Closed npb596 closed 4 months ago
Hi Nick,
The behavior you describe is likely a result of Genozip consuming too much memory (some to the "--best" methods are memory-hungry). Some of the memory consumption is linear with the number of threads, so as you observed, reducing their number helps. Some of the memory consumption is linear with the "vblock" size - reducing that with --vblock may also help, at the expense of the compression ratio (you can see the current vblock value with genozip or genocat --stats).
This is just a general comment, it is hard to say more without taking a closer look at your file.
-divon
Hello Divon,
Thanks for writing this software, I've used it for a while now and appreciate the easy-of-use and clear documentation.
I'm getting odd behavior when using --best to compress a VCF and I'm not certain if it's due to limitations of my hardware or something inherent to software.
When running a simple command like this the behavior seems largely dependent on number of threads that I assign.
genozip -@ ${num_threads} --best -t -Q AB0103-C.vcf.gz -o AB0103-C.vcf.genozip
If I assign 1, it appears to work well enough and informs me that it will take about 40-50 minutes (about what I expect compared to not using --best on these files).
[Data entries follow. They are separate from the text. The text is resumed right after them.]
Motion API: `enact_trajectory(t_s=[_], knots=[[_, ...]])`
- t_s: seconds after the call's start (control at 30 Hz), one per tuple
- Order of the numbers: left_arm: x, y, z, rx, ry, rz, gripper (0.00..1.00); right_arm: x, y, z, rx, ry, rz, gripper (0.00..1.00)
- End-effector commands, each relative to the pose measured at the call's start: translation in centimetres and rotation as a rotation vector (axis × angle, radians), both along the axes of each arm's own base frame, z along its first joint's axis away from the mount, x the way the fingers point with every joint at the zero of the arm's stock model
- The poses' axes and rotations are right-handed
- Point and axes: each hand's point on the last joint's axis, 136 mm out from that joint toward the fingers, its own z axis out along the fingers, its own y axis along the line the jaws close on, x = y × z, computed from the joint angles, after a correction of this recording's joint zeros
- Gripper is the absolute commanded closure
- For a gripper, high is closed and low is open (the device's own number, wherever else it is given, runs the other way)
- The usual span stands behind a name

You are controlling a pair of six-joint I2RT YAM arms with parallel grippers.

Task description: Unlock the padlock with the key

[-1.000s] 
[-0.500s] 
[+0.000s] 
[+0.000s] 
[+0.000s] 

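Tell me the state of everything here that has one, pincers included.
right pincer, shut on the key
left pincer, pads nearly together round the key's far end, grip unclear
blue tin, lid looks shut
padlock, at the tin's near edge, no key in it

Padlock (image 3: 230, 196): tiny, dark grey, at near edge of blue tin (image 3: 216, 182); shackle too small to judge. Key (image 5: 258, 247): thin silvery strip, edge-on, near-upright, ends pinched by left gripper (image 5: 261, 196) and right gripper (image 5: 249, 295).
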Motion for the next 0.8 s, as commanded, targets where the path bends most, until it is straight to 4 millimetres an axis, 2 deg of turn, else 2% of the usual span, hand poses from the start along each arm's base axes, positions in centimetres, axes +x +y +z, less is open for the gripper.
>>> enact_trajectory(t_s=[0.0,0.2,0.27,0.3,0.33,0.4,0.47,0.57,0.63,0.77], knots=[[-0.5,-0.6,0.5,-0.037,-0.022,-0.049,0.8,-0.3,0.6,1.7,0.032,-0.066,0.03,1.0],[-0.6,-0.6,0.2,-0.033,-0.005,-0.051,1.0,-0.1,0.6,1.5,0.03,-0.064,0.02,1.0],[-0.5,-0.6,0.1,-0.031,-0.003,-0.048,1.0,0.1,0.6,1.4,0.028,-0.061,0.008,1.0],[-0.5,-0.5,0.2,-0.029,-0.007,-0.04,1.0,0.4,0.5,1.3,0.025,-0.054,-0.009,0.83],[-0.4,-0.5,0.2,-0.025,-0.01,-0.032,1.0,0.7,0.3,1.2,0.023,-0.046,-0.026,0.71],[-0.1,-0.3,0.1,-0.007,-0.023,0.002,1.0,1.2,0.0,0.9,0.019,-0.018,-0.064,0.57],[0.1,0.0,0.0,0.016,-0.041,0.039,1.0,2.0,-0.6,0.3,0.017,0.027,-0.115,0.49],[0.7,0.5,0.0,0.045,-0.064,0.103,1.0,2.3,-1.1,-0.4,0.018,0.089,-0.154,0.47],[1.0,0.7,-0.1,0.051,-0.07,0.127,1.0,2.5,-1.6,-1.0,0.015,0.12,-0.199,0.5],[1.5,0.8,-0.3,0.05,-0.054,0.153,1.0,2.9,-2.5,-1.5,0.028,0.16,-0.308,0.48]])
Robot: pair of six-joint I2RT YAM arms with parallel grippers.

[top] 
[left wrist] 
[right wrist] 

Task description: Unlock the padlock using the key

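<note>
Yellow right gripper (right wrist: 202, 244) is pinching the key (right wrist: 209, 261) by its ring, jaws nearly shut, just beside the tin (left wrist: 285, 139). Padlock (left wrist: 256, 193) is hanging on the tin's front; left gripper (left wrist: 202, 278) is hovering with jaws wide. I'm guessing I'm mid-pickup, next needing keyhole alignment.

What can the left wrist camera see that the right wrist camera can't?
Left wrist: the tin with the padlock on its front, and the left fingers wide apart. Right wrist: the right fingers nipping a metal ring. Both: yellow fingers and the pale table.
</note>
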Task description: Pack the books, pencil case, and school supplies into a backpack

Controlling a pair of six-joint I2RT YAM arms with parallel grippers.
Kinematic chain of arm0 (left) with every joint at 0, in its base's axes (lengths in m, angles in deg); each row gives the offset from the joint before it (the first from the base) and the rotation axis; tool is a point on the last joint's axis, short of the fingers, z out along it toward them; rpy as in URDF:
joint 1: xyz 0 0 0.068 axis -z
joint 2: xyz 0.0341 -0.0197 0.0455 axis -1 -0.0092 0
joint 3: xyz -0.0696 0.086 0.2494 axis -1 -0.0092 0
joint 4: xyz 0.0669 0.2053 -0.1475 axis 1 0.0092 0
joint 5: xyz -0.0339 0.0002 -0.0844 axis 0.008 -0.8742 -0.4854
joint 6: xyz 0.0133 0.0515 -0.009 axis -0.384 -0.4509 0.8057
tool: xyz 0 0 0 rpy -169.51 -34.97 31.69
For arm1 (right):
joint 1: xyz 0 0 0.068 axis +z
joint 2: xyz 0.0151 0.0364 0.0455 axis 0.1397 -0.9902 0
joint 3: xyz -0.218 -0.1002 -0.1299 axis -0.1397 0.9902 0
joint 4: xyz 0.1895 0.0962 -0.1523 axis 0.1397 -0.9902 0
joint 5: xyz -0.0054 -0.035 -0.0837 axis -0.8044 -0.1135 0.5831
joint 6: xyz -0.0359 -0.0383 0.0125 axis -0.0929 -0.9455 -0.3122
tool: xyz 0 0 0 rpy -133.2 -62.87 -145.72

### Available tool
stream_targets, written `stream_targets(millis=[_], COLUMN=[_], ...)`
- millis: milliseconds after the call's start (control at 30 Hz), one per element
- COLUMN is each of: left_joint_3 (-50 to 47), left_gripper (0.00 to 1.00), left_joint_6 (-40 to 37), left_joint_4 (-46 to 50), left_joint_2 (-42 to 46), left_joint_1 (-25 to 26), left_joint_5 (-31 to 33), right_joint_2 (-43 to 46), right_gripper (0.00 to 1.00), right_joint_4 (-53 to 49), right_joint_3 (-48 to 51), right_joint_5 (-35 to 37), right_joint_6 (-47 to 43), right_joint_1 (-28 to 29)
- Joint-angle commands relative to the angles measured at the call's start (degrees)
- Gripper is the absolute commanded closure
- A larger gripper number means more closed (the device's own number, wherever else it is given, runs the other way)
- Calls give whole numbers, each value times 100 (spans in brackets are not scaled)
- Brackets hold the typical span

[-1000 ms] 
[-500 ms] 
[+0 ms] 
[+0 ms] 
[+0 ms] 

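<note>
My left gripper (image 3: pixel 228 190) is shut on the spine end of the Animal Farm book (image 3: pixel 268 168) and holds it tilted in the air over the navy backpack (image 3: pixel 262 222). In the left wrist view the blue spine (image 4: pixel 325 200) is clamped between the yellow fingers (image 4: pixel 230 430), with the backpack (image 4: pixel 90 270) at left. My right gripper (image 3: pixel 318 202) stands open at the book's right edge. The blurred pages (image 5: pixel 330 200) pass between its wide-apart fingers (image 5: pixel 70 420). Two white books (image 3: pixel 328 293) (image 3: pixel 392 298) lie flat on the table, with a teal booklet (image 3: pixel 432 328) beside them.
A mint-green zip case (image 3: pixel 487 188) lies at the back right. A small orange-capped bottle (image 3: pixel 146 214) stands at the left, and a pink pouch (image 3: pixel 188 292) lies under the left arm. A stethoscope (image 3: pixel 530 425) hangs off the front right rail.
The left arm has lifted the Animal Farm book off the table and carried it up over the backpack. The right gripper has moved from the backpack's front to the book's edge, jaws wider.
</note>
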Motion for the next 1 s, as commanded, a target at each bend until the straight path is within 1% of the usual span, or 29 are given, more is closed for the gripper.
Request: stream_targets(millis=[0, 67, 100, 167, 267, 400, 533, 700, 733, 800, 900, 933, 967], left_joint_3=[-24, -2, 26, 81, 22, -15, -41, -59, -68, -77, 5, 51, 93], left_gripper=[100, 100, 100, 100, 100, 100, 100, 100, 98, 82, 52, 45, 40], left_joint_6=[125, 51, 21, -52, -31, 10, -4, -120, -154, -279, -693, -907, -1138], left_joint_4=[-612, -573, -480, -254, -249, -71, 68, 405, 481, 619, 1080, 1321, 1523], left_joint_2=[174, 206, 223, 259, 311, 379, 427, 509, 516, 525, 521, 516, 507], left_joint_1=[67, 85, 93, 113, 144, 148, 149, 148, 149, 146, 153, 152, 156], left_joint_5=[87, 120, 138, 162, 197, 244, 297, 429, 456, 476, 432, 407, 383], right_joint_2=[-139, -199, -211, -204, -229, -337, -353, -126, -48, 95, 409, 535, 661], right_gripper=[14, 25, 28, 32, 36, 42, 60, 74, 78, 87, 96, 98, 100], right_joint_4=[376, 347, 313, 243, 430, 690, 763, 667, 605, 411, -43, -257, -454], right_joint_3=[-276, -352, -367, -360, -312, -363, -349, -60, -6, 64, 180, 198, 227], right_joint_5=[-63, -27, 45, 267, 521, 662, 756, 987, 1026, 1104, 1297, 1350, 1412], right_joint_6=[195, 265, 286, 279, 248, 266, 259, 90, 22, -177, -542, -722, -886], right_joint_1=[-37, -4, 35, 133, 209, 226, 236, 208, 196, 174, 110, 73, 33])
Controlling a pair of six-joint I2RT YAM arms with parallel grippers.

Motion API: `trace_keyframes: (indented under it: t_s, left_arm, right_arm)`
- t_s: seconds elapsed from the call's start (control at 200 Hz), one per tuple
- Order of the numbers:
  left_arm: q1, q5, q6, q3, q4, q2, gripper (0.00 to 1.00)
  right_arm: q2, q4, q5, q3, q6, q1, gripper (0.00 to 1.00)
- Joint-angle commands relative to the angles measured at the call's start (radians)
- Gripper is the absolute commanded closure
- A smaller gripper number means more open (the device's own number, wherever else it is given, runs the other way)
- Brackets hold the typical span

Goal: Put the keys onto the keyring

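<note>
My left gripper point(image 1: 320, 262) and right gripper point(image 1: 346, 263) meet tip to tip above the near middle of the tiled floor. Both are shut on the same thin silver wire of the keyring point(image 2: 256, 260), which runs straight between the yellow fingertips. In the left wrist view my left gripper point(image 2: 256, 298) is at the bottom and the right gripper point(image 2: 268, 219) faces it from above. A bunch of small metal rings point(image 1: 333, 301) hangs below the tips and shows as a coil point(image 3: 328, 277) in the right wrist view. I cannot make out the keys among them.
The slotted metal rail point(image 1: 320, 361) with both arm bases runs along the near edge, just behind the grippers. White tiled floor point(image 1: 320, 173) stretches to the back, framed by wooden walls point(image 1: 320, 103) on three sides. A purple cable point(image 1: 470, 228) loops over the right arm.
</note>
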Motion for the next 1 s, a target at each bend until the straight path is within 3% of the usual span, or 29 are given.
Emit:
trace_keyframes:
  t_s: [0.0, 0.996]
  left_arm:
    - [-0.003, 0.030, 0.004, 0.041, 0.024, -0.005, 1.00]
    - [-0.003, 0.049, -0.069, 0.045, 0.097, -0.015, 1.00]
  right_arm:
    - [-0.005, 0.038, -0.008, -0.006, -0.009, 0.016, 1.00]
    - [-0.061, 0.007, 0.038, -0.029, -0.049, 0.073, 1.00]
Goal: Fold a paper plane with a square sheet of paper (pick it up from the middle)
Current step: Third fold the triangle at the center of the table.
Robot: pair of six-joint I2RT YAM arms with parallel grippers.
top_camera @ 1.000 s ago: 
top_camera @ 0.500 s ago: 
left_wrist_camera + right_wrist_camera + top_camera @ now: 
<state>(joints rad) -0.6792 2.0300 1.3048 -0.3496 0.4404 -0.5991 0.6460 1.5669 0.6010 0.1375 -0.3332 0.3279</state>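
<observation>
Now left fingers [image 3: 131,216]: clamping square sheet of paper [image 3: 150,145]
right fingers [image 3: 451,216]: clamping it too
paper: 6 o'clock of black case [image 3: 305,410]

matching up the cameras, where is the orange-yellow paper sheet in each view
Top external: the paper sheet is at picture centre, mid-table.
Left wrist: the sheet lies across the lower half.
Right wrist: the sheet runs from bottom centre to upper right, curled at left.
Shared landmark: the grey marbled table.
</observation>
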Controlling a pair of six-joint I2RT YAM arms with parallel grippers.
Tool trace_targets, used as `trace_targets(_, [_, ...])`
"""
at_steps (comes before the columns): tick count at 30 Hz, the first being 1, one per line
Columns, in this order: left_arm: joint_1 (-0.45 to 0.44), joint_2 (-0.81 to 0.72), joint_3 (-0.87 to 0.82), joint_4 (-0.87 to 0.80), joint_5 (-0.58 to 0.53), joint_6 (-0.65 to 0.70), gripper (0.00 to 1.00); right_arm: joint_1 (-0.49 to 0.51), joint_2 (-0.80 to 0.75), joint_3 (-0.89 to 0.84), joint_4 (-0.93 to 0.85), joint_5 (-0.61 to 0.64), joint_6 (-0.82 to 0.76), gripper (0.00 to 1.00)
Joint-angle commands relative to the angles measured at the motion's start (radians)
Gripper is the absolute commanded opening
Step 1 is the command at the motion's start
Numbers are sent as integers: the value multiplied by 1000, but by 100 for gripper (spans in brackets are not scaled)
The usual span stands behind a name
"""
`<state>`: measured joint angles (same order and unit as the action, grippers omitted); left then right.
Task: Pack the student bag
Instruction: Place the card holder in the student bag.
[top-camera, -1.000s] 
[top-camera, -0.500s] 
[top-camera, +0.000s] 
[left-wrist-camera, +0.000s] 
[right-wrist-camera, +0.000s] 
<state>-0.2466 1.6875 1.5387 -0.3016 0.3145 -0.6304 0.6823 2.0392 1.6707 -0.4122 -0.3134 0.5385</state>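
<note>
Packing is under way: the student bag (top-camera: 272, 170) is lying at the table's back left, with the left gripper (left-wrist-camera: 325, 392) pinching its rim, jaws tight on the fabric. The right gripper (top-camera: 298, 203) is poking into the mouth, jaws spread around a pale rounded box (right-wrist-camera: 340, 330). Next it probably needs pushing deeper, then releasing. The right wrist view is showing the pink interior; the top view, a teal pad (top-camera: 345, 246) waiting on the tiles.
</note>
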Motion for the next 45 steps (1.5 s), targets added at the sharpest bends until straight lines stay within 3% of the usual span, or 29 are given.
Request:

If I assign anywhere from 2-6 threads it will basically tell me the job will take 0 seconds and hang on 0% until my computer freezes up. Anything from 7-12 threads it will progress to about 1-4% and kill the job, with no reason given for why. I am running this on a new HP laptop with a linux OS, 16GB RAM, and 12 cores. The gzipped VCF is itself about 3.3GB. I can provide more specific specs if needed. For the time being, I can just run without --best (ironically a tip comes up about using --best) but I am curious what is going on here.
Cheers, Nick